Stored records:
▬▬▬
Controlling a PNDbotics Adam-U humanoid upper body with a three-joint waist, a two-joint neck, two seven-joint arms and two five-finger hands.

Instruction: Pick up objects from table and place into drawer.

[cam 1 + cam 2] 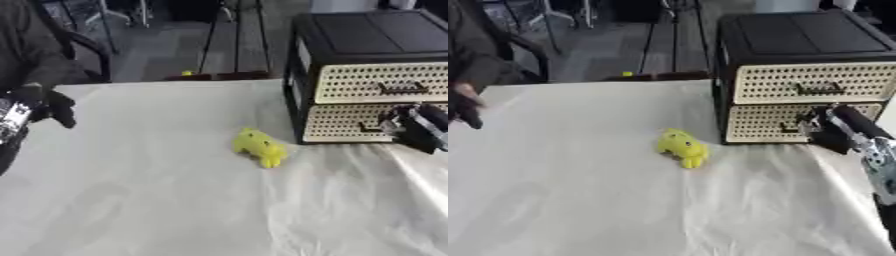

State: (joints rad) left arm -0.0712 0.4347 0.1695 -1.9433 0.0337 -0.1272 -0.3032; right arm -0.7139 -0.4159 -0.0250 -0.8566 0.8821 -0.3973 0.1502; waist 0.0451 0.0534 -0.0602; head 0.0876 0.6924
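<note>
Right hand (826, 129) well right of toy (682, 146)

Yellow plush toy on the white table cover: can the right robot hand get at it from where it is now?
Probably yes. The yellow plush toy lies alone on the white table cover, nothing around it. The right robot hand is at the lower perforated drawer of the black cabinet, with open cloth between.
</note>
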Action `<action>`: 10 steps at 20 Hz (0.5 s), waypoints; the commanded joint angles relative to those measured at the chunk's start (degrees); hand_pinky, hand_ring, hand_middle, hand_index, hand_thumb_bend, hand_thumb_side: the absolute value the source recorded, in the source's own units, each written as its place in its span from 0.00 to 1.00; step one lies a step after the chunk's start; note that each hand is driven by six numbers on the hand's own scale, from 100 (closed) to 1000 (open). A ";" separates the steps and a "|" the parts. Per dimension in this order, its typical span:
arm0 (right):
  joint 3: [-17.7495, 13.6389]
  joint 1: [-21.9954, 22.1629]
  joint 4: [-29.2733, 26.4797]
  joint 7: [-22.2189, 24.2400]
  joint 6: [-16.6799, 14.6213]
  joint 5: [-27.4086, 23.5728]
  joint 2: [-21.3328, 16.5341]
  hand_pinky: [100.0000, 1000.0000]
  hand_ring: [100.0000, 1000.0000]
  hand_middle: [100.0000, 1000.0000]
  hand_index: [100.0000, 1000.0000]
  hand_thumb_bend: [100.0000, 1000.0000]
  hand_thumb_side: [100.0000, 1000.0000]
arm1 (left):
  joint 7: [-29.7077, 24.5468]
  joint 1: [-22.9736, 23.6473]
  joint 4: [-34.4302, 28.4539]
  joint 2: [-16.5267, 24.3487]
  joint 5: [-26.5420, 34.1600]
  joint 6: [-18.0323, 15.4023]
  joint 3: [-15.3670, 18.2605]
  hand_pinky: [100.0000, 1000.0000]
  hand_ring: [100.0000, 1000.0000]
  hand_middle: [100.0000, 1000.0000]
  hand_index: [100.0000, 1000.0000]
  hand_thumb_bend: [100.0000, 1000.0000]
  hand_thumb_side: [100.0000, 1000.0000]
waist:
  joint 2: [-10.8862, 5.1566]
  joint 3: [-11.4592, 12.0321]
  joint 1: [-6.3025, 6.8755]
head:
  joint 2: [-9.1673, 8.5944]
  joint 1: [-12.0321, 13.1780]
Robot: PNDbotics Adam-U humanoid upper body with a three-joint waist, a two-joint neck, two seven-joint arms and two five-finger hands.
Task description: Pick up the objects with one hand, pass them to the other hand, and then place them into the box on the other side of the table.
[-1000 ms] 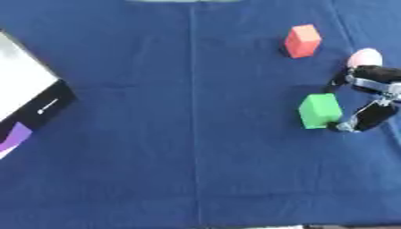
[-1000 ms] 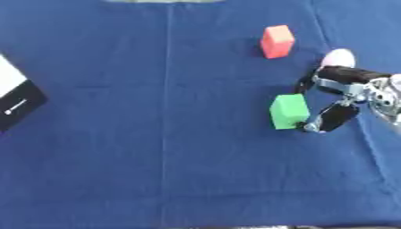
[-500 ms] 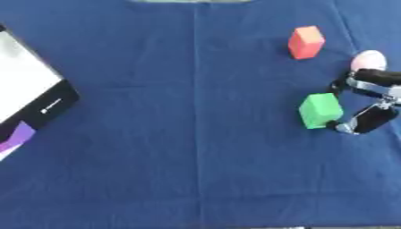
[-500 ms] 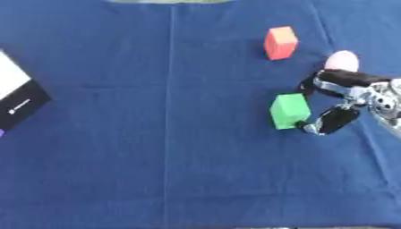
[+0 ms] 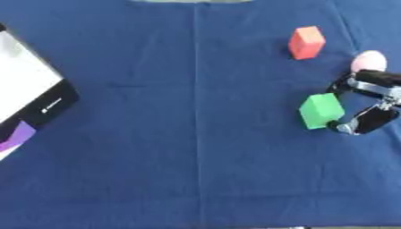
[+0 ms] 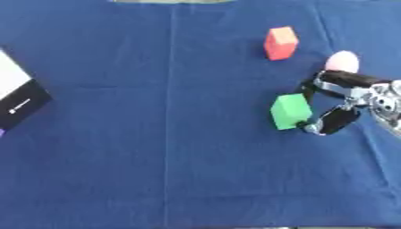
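Note:
A green block [image 6: 291, 111] stands on the blue cloth at the right. My right hand [image 6: 349, 91] comes in from the right edge, its fingers and thumb spread around the block's right side, the thumb tip [image 6: 316, 127] touching the block's lower corner. The hand is open and holds nothing. A red block [image 5: 305, 42] stands farther back. A pink egg-shaped thing [image 6: 342, 61] lies just behind the right hand. The box [image 5: 27, 96], white with a black rim and a purple patch, sits at the left edge. My left hand shows in no view.
The blue cloth [image 5: 172, 147] covers the whole table, with a fold line running down the middle. A pale strip of something shows at the far edge.
The right hand has crept a little closer to the green block, its thumb now at the block's lower corner. The picture has shifted slightly; the blocks have not moved.

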 commanded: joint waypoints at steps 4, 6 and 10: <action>-2.58 0.94 -2.46 -2.60 1.40 -2.08 -1.29 0.82 0.71 0.46 0.51 0.26 0.01 | 0.05 -0.28 -0.82 1.56 0.05 -0.05 0.78 0.77 0.59 0.65 0.80 0.24 0.63 | -1.07 -0.31 0.03 | -0.55 0.40; -3.36 1.18 -3.34 -3.57 1.93 -3.17 -1.16 0.81 0.70 0.45 0.51 0.26 0.00 | 0.02 -0.22 -0.80 1.63 0.04 -0.03 0.79 0.77 0.59 0.65 0.80 0.24 0.63 | -1.16 -0.40 0.00 | -0.56 0.45; -4.75 1.76 -5.13 -5.18 3.05 -5.47 -0.86 0.81 0.70 0.45 0.50 0.25 0.00 | 0.04 -0.12 -0.82 1.82 0.01 -0.06 0.88 0.77 0.59 0.65 0.79 0.24 0.63 | -1.37 -0.56 -0.04 | -0.51 0.76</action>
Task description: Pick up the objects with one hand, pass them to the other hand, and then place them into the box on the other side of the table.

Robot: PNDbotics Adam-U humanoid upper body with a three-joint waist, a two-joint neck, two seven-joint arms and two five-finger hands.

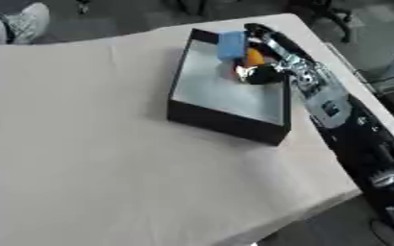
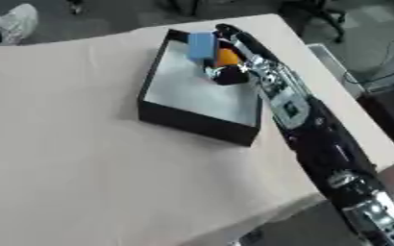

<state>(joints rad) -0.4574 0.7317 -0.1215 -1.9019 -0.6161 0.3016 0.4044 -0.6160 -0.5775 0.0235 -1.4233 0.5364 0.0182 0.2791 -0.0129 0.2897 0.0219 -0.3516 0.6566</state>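
Observation:
A shallow black box (image 1: pixel 221 122) with a pale floor stands at the far right of the table. My right arm reaches in from the lower right, and my right hand (image 2: pixel 244 62) hangs over the box's far right corner. A blue block (image 1: pixel 231 44) shows in that corner, its top covering the far rim. An orange thing (image 1: pixel 253 56) sits between the block and the hand, right against the hand. The hand hides whether it holds either one. My left hand shows in neither view.
The table (image 1: pixel 91 144) is covered with a cream cloth. Its right edge runs close beside the box and under my forearm (image 2: pixel 318 139). A person's shoe (image 1: pixel 25 21) and chair legs stand on the floor beyond the far edge.

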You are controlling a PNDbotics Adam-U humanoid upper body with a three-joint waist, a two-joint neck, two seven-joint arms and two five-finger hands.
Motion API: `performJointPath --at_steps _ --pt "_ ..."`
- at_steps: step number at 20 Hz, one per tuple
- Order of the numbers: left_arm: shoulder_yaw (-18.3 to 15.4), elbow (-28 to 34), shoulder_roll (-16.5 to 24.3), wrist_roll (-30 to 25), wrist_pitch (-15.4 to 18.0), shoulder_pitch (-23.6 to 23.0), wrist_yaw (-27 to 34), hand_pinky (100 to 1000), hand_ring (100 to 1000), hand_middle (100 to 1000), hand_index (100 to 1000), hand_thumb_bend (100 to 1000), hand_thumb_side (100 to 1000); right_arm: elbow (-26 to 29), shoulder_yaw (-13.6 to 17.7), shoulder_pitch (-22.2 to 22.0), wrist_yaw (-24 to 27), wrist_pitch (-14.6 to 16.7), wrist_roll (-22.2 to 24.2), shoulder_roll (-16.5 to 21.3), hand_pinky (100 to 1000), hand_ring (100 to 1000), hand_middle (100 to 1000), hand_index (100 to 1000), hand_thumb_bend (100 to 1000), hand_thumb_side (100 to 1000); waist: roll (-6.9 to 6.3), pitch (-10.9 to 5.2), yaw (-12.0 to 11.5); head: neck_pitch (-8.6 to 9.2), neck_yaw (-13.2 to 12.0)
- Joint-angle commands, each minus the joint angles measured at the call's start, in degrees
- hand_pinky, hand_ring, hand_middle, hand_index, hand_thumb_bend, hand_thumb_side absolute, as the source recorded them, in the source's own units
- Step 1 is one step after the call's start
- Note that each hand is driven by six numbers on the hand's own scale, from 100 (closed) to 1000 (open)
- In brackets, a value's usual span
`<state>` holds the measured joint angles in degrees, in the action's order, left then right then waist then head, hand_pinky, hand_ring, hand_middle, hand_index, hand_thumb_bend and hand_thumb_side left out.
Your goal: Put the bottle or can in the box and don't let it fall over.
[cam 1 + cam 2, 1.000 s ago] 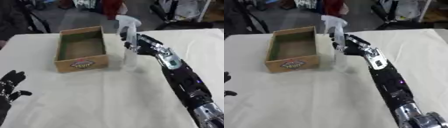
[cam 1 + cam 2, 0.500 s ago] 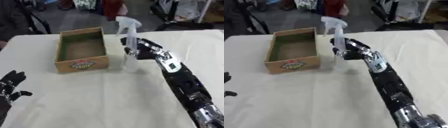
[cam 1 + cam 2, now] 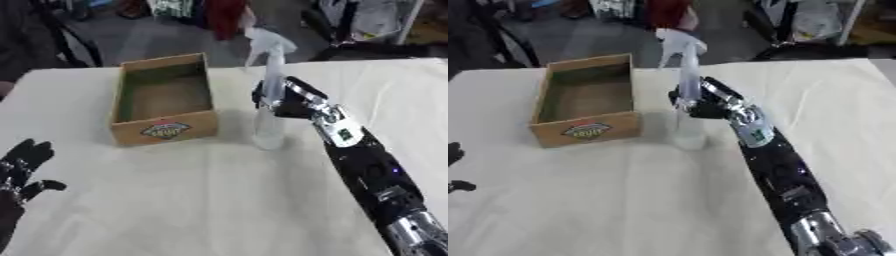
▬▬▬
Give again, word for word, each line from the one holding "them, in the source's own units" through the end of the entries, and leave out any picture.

• [Solution to the problem]:
- hand_pinky, hand_ring, hand_middle, hand_index, hand_thumb_bend, hand_thumb_side absolute, as the source recorded them, in the source's own units
- Step 1 is one step after the call's start
- Note that each hand is driven by six numbers on the hand's own scale, from 100 (closed) to 1000 (open)
- In brackets, a value's usual span
`<state>` holds the measured joint angles in degrees, in the action's order, left then right then waist then head, hand_pinky, hand_ring, hand_middle, hand_index, hand_thumb_bend and hand_thumb_side left out.
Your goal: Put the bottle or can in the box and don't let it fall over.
[cam 1 + cam 2, 1.000 s ago] 
[cam 1 + cam 2, 0.500 s ago] 
[cam 1 + cam 2, now] 

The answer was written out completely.